Obteve-se três (1,19%) recidivas no período de observação com 6 meses.
Comparando-se com idade, obteve-se uma (0,49%) recidiva no grupo com menos de
60 anos e duas (4,25%) recidivas no com mais de 60 anos.
Com relação ao lado da hérnia, cor e sexo dos pacientes não houve relevância
quanto à recidiva.
DISCUSSÃO
As próteses na correção das hérnias vêm sendo utilizadas durante todo o século
XX e são indicações para o uso das mesmas: tamanho, recidivas e localização da
hérnia – principalmente as hérnias da linha mediana do abdome. Há autores que
condicionam a operação da hérnia inguinal ao uso da tela de polipropileno.6,7
As próteses começaram a ser utilizadas quando MacArthur em 1901, Kirschner em
1905 e McKenzie em 1910 utilizaram fáscia muscular – principalmente a fáscia
lata.87 Lowe em 1913 e Cannaday em 1942 utilizaram o enxerto de pele total
demonstrando que a pele se transformava em tecido aponeurótico.88 Inicialmente
em 1940, as próteses de metal como o tântalo, a prata e o aço inoxidável foram
utilizados para cranioplastias e somente em 1948 por Kootz, Lam, Throckmorton e
Douglas para tratamento de Hérnias. Posteriormente, foram utilizados materiais
plásticos como o Polipropileno, o Dacron e outros.8-10
A necessidade de diminuir a dor e a recidiva no pós-operatório fez com que
surgisse em 1984 o projeto hernioplastia sem tensão no Lichtenstein Hernia
Institute. Foi desenvolvida uma técnica com o uso de uma prótese de
polipropileno reforçando a parede posterior e estreitando o anel interno.

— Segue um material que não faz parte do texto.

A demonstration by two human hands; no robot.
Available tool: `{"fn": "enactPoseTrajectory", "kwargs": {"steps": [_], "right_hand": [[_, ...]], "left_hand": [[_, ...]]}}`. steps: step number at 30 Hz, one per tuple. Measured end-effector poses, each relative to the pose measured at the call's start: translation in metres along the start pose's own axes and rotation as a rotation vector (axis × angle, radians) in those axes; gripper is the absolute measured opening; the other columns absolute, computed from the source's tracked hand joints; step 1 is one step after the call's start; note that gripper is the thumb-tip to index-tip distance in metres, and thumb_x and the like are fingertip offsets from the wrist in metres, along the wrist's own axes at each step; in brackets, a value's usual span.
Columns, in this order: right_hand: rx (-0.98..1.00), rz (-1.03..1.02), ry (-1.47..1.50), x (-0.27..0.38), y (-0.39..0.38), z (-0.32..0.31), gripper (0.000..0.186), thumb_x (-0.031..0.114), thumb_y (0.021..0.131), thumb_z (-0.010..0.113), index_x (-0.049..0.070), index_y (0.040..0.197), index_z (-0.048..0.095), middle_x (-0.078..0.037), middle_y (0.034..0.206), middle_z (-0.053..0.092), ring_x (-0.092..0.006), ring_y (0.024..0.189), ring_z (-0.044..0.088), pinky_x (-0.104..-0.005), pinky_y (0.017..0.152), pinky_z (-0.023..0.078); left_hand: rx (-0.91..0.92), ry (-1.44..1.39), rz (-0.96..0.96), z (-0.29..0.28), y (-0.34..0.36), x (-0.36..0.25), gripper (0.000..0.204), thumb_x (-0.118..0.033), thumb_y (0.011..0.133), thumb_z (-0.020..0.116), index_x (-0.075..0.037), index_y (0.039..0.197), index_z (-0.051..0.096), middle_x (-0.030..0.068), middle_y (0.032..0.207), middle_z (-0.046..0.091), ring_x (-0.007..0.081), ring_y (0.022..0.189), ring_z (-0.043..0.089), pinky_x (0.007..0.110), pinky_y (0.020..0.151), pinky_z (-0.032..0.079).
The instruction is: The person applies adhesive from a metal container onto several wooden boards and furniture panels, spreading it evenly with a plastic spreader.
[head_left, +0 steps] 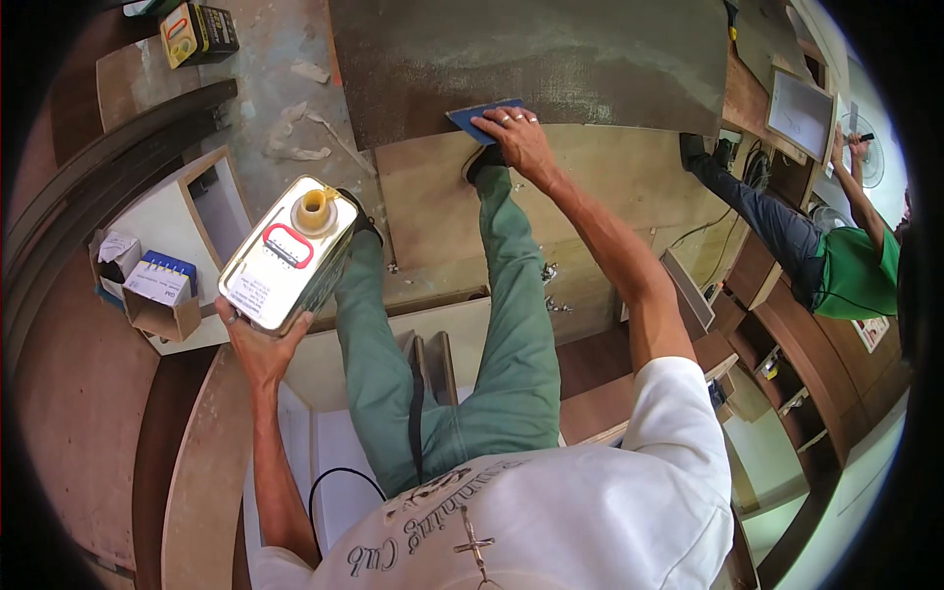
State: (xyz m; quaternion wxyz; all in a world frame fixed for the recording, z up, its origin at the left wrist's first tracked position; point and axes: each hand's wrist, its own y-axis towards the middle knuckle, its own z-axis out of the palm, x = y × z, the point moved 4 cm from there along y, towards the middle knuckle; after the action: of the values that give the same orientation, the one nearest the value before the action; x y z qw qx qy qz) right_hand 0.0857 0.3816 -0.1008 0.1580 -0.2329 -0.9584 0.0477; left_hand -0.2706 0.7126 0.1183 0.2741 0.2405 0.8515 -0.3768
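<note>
My left hand (264,344) grips the lower end of a rectangular metal can (258,264). The can has a white top, a yellow spout and a red handle, and it is held tilted over my left leg. Out ahead, my right hand (521,146) holds a flat blue spreader (470,116) with its fingers over the top. The spreader rests at the near edge of a dark brown sheet (551,69), whose surface shows a patchy, wet-looking film. Beneath the sheet's near edge lies a light plywood board (433,202).
A second can (197,37) stands at the far left. An open cardboard box (162,305) holding small packages sits on a white cabinet (177,211). Cabinet parts lie on both sides. At the right, a person in a green shirt (860,270) works near a white drawer (798,113).
</note>
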Motion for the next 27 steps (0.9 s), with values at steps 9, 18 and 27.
{"fn": "enactPoseTrajectory", "kwargs": {"steps": [9, 18, 27], "right_hand": [[0.3, -0.056, 0.076, 0.002, -0.054, 0.003, 0.046, 0.012, 0.098, 0.057, 0.022, 0.141, 0.068, -0.004, 0.134, 0.069, -0.0266, 0.124, 0.063, -0.045, 0.105, 0.048], [-0.236, 0.177, 0.09, -0.025, 0.045, -0.053, 0.053, 0.001, 0.092, 0.058, 0.02, 0.14, 0.068, -0.007, 0.131, 0.07, -0.0296, 0.122, 0.064, -0.0467, 0.099, 0.051], [-0.298, 0.667, 0.157, -0.027, 0.029, -0.008, 0.048, 0.005, 0.097, 0.055, 0.014, 0.145, 0.06, -0.018, 0.122, 0.065, -0.0404, 0.105, 0.064, -0.0517, 0.09, 0.056]], "left_hand": [[-0.032, -0.064, 0.028, -0.003, 0.002, 0.006, 0.099, -0.017, 0.065, 0.098, 0.002, 0.139, 0.035, 0.0211, 0.129, 0.06, 0.0287, 0.121, 0.061, 0.043, 0.108, 0.047], [-0.072, 0.018, 0.097, 0.0, 0.003, -0.001, 0.101, -0.019, 0.064, 0.099, 0.0, 0.14, 0.035, 0.0212, 0.132, 0.057, 0.0312, 0.12, 0.059, 0.044, 0.108, 0.046], [-0.05, -0.102, 0.003, -0.006, -0.009, 0.001, 0.106, -0.017, 0.064, 0.099, 0.002, 0.144, 0.032, 0.0202, 0.131, 0.058, 0.0301, 0.123, 0.059, 0.043, 0.109, 0.046]]}}
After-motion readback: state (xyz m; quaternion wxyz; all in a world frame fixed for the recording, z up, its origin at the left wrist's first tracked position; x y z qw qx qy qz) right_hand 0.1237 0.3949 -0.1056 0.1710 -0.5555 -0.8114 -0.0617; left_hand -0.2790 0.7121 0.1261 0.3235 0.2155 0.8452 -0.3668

Gilbert (1992) seguindo a mesma linha de pesquisa incluiu nessa técnica a
colocação de um plugde polipropileno no orifício interno para impedir que o
conteúdo intra-abdominal se exteriorizasse. Robbins e Rutkow (1993) mantiveram,
o plugde polipropileno, mas utilizaram tanto em hérnias diretas como indiretas,
suturando-o na parede.11
É comum a presença de rejeição do material utilizado, infecção e supuração
levando a recidiva da hérnia pela perda da cirurgia.12-14
O saco herniário vem sendo estudado por Lázaro da Silva e Barbosa para se
demonstrar a constituição e resistência desse tecido. Laizo (2009) demosntrou a
presença de musculatura lisa na constituição do tecido peritoneal que constitui
o saco herniário e em 2013 utilizou o saco herniário para reforço da parede
inguinal em um estudo prospectivo por 10 anos com um índice de recidiva de
1,81% de todos os casos, com a técnica descrita neste esstudo.2
Comparado com outros estudos, Coutinho (2008) em análise retrospectiva obteve 6
(2,2%) recidivas em 266 cirugias de hérnia inguinal.11 Manterolla (2013) em um
estudo com três revisões sistemáticas (RS) e 14 ensaios clínicos (EC) mostrou
que a recidiva foi maior nas três RS nos pacientes operados sem prótese e em
cinco EC a recorrência foi menor em pacientes operados sem prótese. Em três EC
a diferença não foi significativa7. Shyan (2023) em um estudo cm 50 pacientes
do sexo masculino com mais de 50 anos de idade, utilizando a técnica de
Liechtenstein sem tensão, obteve uma (0,5%) recidiva15. Laizo et al (2013)
utilizou o saco herniário em 214 cirurgias de 200 pacientes e obteve 4 (1,86%)
recidivas2. Naveen (2014) realizou um estudo com 70 pacientes, 35 operados com
a técnica de Liechtenstein sem tensão e 35 operados com reparo anatômico e
obteve 2 (5,7%) recidivas no segundo grupo.1
A comparação de técnicas operatórias e o número de recidivas comparado à
técnica do uso do saco herniário mostra que o tecido peritoneal pode ser
utilizado na operação da hérnia inguinal com resultados dentro do observado na
literatura mundial e tem como vantagens o fato de ser um tecido autógeno, não
aumentar o custo do procedimento para o paciente que nem sempre pode pagar pela
prótese e não causar rejeição, seroma, extrusão ou outras complicações
inerentes à tela artificial.1,2,7,11
CONCLUSÃO
A técnica operatória do uso do saco herniário conforme proposto neste trabalho
é uma técnica de fácil realização, com baixo índice de recidivas e complicações
e, portanto, pode ser utilizada na correção das hérnias inguinais.